# American Idol - "Haters Club"



## BattleScott (Aug 29, 2006)

Is anyone interested in starting a thread for those of who are forced to watch this show?

This thread would be devoted to "haters" who want to co-miserate without disturbing the fan thread.


----------



## matt (Jan 12, 2010)

First!


----------



## barryb (Aug 27, 2007)

BattleScott said:


> Is anyone interested in starting a thread for those of who are forced to watch this show?

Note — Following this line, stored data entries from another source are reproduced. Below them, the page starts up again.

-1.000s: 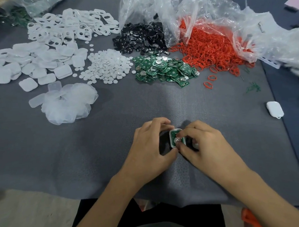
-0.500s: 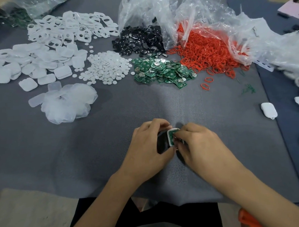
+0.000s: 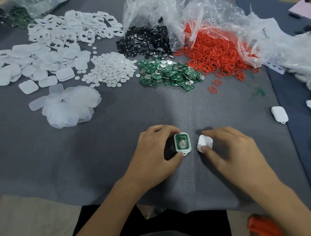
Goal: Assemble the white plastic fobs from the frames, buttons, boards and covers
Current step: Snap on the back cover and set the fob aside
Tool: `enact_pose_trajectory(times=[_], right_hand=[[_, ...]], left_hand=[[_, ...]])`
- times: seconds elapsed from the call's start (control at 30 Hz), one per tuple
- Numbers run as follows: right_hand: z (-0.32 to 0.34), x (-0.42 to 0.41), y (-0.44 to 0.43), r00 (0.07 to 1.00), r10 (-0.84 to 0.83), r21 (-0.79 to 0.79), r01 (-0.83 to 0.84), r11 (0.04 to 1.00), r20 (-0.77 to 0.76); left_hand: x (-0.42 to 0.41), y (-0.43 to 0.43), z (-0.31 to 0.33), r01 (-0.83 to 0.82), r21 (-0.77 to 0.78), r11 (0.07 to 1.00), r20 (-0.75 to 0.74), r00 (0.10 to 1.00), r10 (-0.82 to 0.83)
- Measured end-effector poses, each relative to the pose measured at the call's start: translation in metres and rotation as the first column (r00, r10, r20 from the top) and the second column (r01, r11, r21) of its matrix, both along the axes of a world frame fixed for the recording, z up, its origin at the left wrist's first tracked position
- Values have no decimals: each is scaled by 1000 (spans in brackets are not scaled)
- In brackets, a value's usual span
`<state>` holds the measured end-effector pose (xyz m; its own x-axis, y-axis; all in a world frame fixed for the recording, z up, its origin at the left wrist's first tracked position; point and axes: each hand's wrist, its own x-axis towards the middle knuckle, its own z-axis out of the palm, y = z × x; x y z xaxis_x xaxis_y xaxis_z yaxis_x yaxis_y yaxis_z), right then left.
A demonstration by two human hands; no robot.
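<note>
My left hand [image 3: 153, 153] grips a white fob frame [image 3: 182, 142] with a green board and a round silver cell seated in it, facing up, over a dark block under the fingers. Just to its right, my right hand [image 3: 227, 149] pinches a white cover [image 3: 205, 143] between thumb and fingers on the grey mat. The two parts are a small gap apart. Supplies lie at the back: white frames [image 3: 74, 27], white covers [image 3: 27, 66], round white buttons [image 3: 110, 69] and green boards [image 3: 170, 72].
Black discs [image 3: 145, 41] and red rings [image 3: 216, 54] spill from clear bags [image 3: 180, 11] at the back. Translucent pads [image 3: 69, 105] lie at the left. Finished white fobs [image 3: 279, 114] sit along the right edge. The grey mat [image 3: 98, 149] ends near my body.
My right hand has left the board in the frame and moved right onto a white cover. The left hand still holds the frame, with the board now fully visible.
</note>
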<state>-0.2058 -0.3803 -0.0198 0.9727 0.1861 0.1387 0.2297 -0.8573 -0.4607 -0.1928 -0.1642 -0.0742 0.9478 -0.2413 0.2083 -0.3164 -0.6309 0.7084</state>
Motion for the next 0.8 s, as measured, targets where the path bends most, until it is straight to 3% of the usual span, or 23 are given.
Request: enact_pose_trajectory(times=[0.1, 0.27, 0.6, 0.8], right_hand=[[-3, -2, -6, 999, 12, -29, -13, 999, -46], [-11, 6, 18, 993, 100, 50, -103, 993, 56], [-12, 25, 28, 928, 370, -203, -355, 913, 40], [-8, 32, 25, 882, 471, -260, -449, 855, 25]], left_hand=[[0, 0, -3, 8, 17, 1000, 6, 1000, -9], [1, 0, -3, 12, 13, 1000, 15, 1000, -12], [0, -1, -4, 0, 7, 1000, 8, 1000, 0], [1, -1, -3, -4, 9, 1000, 9, 1000, 4]])
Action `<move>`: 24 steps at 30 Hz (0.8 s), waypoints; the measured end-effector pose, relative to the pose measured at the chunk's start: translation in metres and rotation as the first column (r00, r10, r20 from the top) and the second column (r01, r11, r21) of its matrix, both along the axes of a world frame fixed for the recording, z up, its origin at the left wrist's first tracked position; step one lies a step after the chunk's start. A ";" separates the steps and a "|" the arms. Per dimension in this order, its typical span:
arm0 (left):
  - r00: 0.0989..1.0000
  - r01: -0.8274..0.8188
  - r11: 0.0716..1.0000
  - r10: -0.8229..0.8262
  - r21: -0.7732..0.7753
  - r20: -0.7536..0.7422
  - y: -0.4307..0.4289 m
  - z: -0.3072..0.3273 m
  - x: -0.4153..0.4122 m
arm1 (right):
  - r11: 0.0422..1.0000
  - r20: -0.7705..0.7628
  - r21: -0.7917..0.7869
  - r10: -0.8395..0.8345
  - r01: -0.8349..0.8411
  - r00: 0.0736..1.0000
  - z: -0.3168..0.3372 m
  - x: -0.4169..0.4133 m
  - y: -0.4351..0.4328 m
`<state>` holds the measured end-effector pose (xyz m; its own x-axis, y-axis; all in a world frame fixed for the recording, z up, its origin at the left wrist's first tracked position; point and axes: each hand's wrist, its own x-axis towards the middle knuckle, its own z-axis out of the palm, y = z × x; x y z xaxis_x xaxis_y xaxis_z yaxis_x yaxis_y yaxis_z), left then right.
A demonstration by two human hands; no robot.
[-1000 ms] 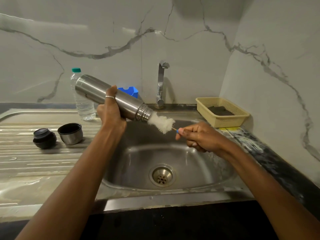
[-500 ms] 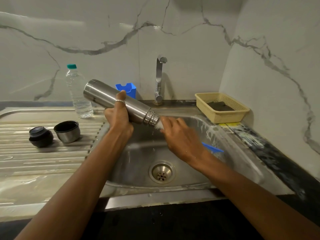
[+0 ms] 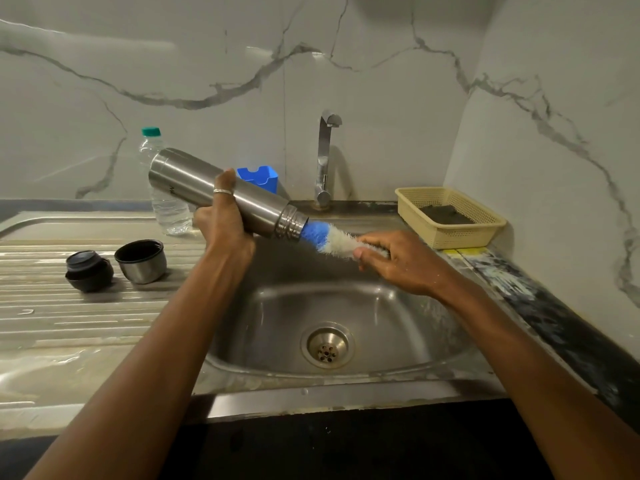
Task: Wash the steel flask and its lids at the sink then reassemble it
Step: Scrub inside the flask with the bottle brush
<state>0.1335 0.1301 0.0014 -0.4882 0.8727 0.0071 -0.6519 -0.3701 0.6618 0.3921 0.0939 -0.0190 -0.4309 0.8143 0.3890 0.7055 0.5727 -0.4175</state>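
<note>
Head view: steel flask (image 3: 194, 181), slanted mouth-down above the sink (image 3: 398, 344), is gripped mid-body by the left hand (image 3: 225, 223); bottle brush (image 3: 329, 239), tip in its mouth, is pinched at the bristles by the right hand (image 3: 398, 261); strokes probably go best straight along the flask's axis.
</note>
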 end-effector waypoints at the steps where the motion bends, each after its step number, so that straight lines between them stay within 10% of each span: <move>1: 1.000 -0.006 1.000 0.006 0.007 0.000 0.001 0.001 -0.001 | 0.999 -0.007 0.032 0.003 -0.003 1.000 0.000 0.002 0.000; 18: 0.995 -0.078 0.997 0.078 -0.006 0.055 0.004 0.002 0.005 | 0.867 0.172 0.498 -0.102 0.002 0.980 0.004 0.022 -0.003; 24: 0.998 -0.063 0.998 0.064 -0.027 0.023 0.004 0.000 0.002 | 1.000 -0.103 -0.027 -0.011 0.008 0.995 0.004 0.020 0.002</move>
<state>0.1356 0.1342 0.0014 -0.5422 0.8398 -0.0278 -0.6435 -0.3938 0.6563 0.4123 0.0961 -0.0150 -0.3817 0.8289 0.4090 0.6635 0.5538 -0.5031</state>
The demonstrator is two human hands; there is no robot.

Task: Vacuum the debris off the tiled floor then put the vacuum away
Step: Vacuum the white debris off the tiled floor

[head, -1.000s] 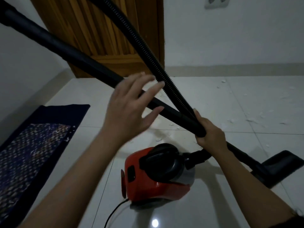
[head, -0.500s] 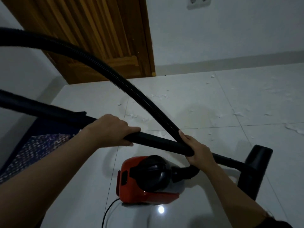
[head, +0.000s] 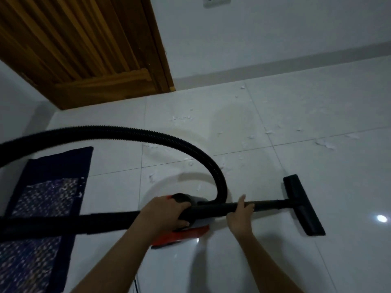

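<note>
Vacuum (head: 186, 234), a small red canister, down on the tiled floor (head: 349, 261) directly under the arms and mostly hidden by them. Rigid black wand (head: 213, 209) held near level across it, left hand (head: 165, 214) clenched round the thicker rear section, right hand (head: 240, 215) wrapped round the slimmer tube just ahead, one finger lifted. Flat floor head (head: 302, 206) at the far end, on or just over the tile; contact not clear. Ribbed hose (head: 127, 132) arching up from the canister, off to the left and out of view. White debris (head: 325, 143) scattered over the tiles beyond the head, toward the wall, none of it cleared by the look of things. Dark patterned rug (head: 48, 187) at left, wooden door (head: 74, 49) behind, thin cord (head: 136, 286) at the bottom edge.

Likely handling: wand stiff and light, best steered with two hands spaced apart as here, rear hand pushing, front hand guiding. Hose soft and springy, apt to tug the canister or loop round it. Canister probably the heaviest part, smooth plastic on glossy tile, ready to slide when pulled; for putting away, better lifted by the body than dragged by the hose. Scraps feather-light, liable to scatter under a fast sweep.
</note>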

This sounds very Clockwork Orange.


----------



## sigma1914 (Sep 5, 2006)

I'm not sure how anyone is forced to watch something. If you hate the show, then can't you go in another room if your significant other watches?


----------



## spartanstew (Nov 16, 2005)

Don't hate it, but don't really like it either.

I record it and I watch it in about 15 minutes. I just ff until someone (contestant - have never listened to any of the other acts they occasionally have) sings and then I watch that. No that Simon's gone, I don't even listen to the judges. 15 minutes and I've heard them all and usually just delete the results show altogether and read about who got booted.


----------



## jkane (Oct 12, 2007)

I'm not leaving the room ... I make my wife watch it in the other room.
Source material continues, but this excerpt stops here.